At some point in virtually every debate, an opponent of nullification will claim James Madison is on their side and that he opposed the practice.

This despite the very clear meaning of the words in the Virginia Resolutions of 1798. So what gives? Was Madison for nullification before he was against it?

In 1798, Madison clearly supported nullification, or as he called it, “interposition.” He declared, “in case of a deliberate, palpable, and dangerous exercise of other powers, not granted by the said compact, the states who are parties thereto, have the right, and are in duty bound, to interpose for arresting the progress of the evil” … “to preserve the Constitution itself as well as to provide for the safety of the parties to it”

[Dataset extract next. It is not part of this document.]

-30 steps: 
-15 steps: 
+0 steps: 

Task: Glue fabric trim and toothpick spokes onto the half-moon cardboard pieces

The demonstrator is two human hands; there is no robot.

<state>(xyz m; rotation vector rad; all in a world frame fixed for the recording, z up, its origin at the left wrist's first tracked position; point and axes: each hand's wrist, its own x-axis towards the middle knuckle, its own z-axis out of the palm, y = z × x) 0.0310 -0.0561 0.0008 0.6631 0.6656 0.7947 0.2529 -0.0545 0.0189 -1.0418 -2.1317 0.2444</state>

Yet, in Aug. 1830, Madison wrote a letter to Edward Everett, and again in Aug 1834, he wrote a letter to Edward Coles, in both cases he seem to be strongly opposing nullification.

Then, in Dec. 1834, he wrote, citing Jefferson, “…but, where powers are assumed which have not been delegated … every State has a natural right in cases not within the compact, to nullify …”

Then Madison concludes, “Thus the right of nullification meant by Mr. Jefferson is the natural right, which all admit to be a remedy against insupportable oppression.”

Was Madison for nullification, then against it, then for it again? Was he losing his mind in his later years? Or is there more to this than nullification opponents would have you believe?

When I was in Maine a few months ago, a nullification skeptic brought up one of these letters in a public meeting, trying to claim Madison had changed his mind. I called him out for having no clue of the context of these letters, and educated him and his followers that were with him.

Madison was speaking against the misapplication of the nullification principle as promoted by South Carolina at the time. He referred to the nullification process created by the state as “… this offspring of the discontents of South Carolina … ”

Practically speaking, the state claimed it could nullify a trade tariff and block its implementation anywhere in the union, unless and until an Article V convention could be convened. The convention would then have to overturn South Carolina’s action by a 3/4 majority vote, to approve the tariff in question. This is clearly a distortion of the principles of nullification, as well as the Article V convention process.

Madison never opposed nullification, only its misuse and misapplication. He was opposed to a specific process created by South Carolina, not the underlying principles.

Of course he could not oppose it in principle, because true nullification is nothing more or less than upholding the Constitution, as required by swearing an oath of office. As such, nullification is not “extra-constitutional.”

It is required in Article VI, Clause 3.